**Aim of the task**. The result should be an exact copy of the data, free of pictures.
----------------------------------------
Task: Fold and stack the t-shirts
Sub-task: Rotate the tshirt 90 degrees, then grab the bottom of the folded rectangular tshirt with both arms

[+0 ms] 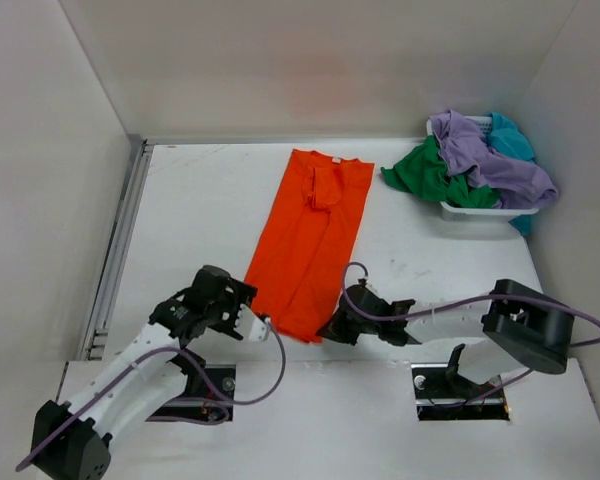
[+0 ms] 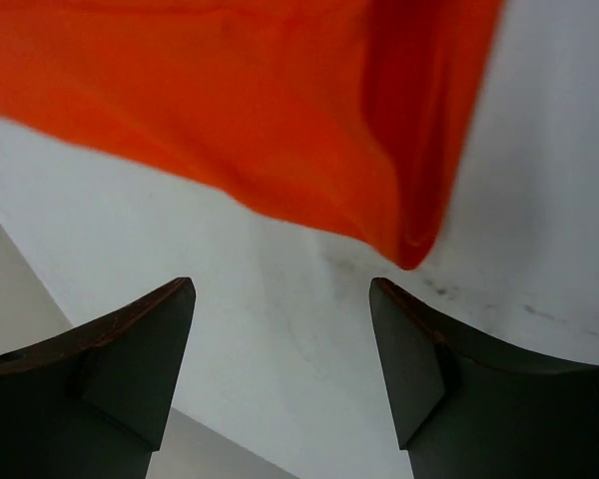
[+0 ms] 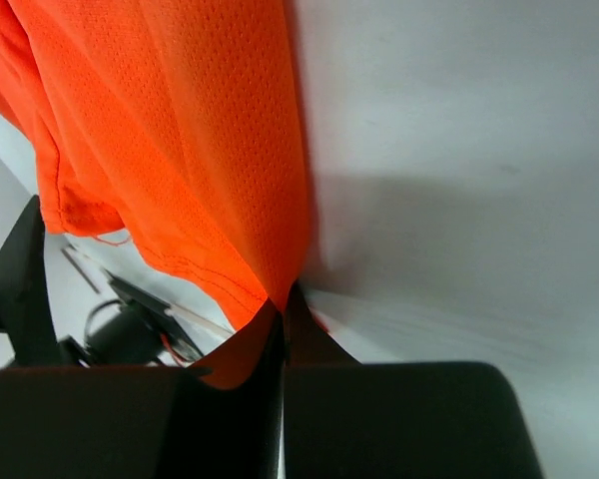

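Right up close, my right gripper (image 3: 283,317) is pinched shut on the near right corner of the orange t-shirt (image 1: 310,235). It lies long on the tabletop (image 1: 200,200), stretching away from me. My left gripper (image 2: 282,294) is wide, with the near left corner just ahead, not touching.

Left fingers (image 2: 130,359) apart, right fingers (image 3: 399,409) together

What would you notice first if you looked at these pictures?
The bright orange t-shirt, spread long in the middle of the white table. The right hand pinches its near corner. Far right, a basket overflows with a purple t-shirt, green t-shirt and teal t-shirt.
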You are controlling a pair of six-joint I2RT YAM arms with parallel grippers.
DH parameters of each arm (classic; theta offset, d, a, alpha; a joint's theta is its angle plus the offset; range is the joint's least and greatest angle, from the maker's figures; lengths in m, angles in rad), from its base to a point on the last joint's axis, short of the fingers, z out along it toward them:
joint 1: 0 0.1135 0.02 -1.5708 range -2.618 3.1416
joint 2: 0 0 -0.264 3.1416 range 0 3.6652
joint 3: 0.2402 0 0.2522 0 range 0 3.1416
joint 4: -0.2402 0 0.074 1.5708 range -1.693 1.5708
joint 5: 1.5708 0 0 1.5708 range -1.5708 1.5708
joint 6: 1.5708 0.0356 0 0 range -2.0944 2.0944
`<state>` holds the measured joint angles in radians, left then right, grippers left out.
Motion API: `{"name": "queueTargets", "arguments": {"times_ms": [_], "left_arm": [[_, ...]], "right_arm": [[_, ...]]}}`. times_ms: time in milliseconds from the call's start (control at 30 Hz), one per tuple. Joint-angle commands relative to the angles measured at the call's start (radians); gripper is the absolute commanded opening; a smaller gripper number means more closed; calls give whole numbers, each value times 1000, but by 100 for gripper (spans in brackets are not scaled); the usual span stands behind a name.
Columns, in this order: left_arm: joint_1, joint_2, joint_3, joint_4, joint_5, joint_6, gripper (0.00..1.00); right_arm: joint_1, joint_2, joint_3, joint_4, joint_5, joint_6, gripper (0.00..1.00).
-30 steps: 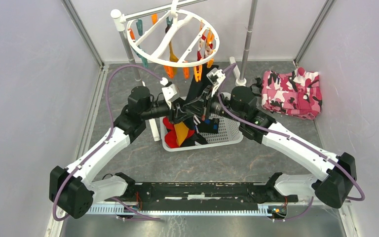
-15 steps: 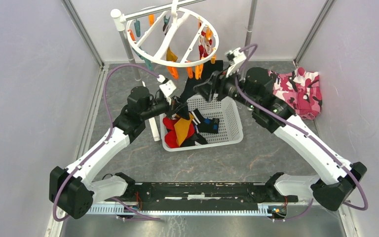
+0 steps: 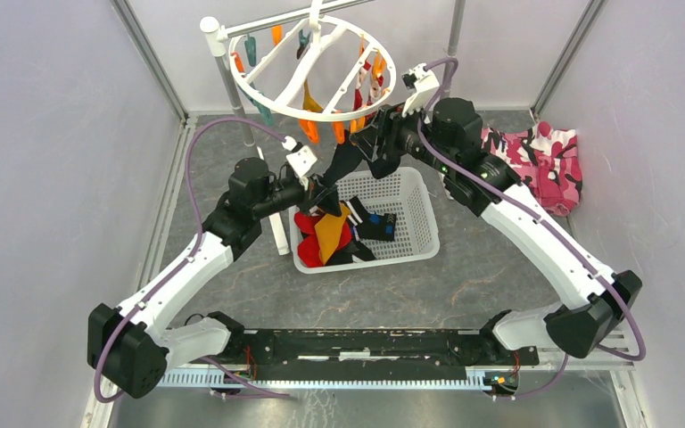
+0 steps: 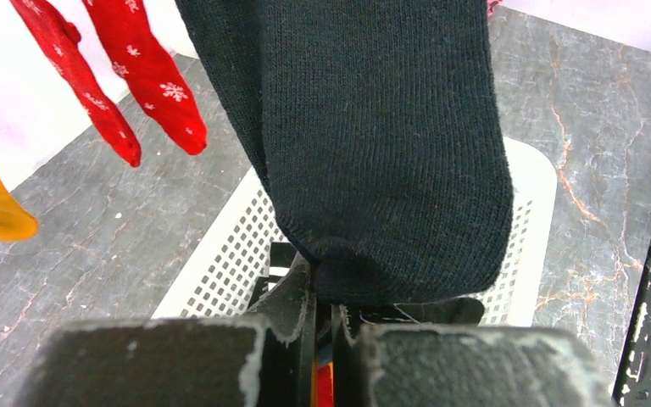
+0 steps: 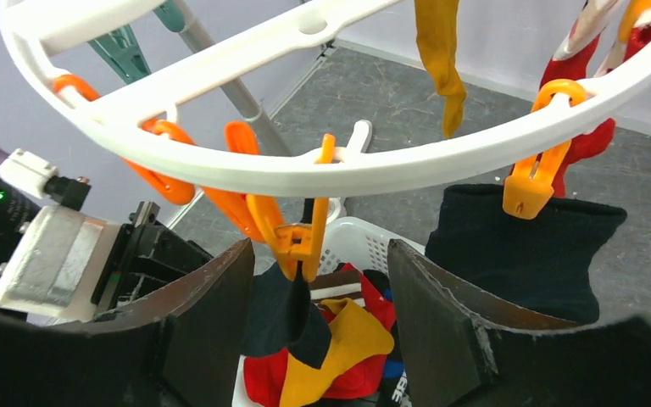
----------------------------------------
**Output for this task**.
Task: Fold and stack the t-shirts
Sub-task: Rotate the tshirt 90 degrees, then grab the bottom of the folded rectangular tshirt with both arms

[+0 ms] 
[+0 ms] 
[+0 ms] 

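Right up close, my right gripper (image 3: 283,317) is pinched shut on the near right corner of the orange t-shirt (image 1: 310,235). It lies long on the tabletop (image 1: 200,200), stretching away from me. My left gripper (image 2: 282,294) is wide, with the near left corner just ahead, not touching.

Left fingers (image 2: 130,359) apart, right fingers (image 3: 399,409) together

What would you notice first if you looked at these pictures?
The bright orange t-shirt, spread long in the middle of the white table. The right hand pinches its near corner. Far right, a basket overflows with a purple t-shirt, green t-shirt and teal t-shirt.
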You are controlling a pair of six-joint I2RT YAM arms with parallel grippers.
DH parameters of each arm (classic; theta offset, d, a, alpha; a joint's theta is its angle plus the offset; range is the joint's least and greatest angle, from the maker's figures; lengths in m, angles in rad), from its base to a point on the last joint's axis, short of the fingers, z out along it toward them:
joint 1: 0 0.1135 0.02 -1.5708 range -2.618 3.1416
joint 2: 0 0 -0.264 3.1416 range 0 3.6652
joint 3: 0.2402 0 0.2522 0 range 0 3.1416
joint 4: -0.2402 0 0.074 1.5708 range -1.693 1.5708
joint 5: 1.5708 0 0 1.5708 range -1.5708 1.5708
joint 6: 1.5708 0.0356 0 0 range -2.0944 2.0944
`<state>` holds the measured joint angles in radians, left then right, grippers left out.
Motion API: `{"name": "queueTargets", "arguments": {"times_ms": [_], "left_arm": [[_, ...]], "right_arm": [[_, ...]]}}`. times_ms: time in milliseconds from the call's start (control at 30 Hz), one per tuple. Joint-angle commands relative to the angles measured at the call's start (radians); gripper is the absolute commanded opening; a smaller gripper number means more closed; calls give whole numbers, each value times 1000, but by 100 for gripper (spans in brackets are not scaled); the usual span stands behind a name.
Columns, in this order: left_arm: joint_1, joint_2, joint_3, joint_4, joint_5, joint_6, gripper (0.00..1.00); right_arm: joint_1, joint_2, joint_3, joint_4, joint_5, joint_6, gripper (0.00..1.00).
-30 steps: 
-15 steps: 
+0 steps: 
+0 steps: 
+0 steps: 

The exercise ends with this answer.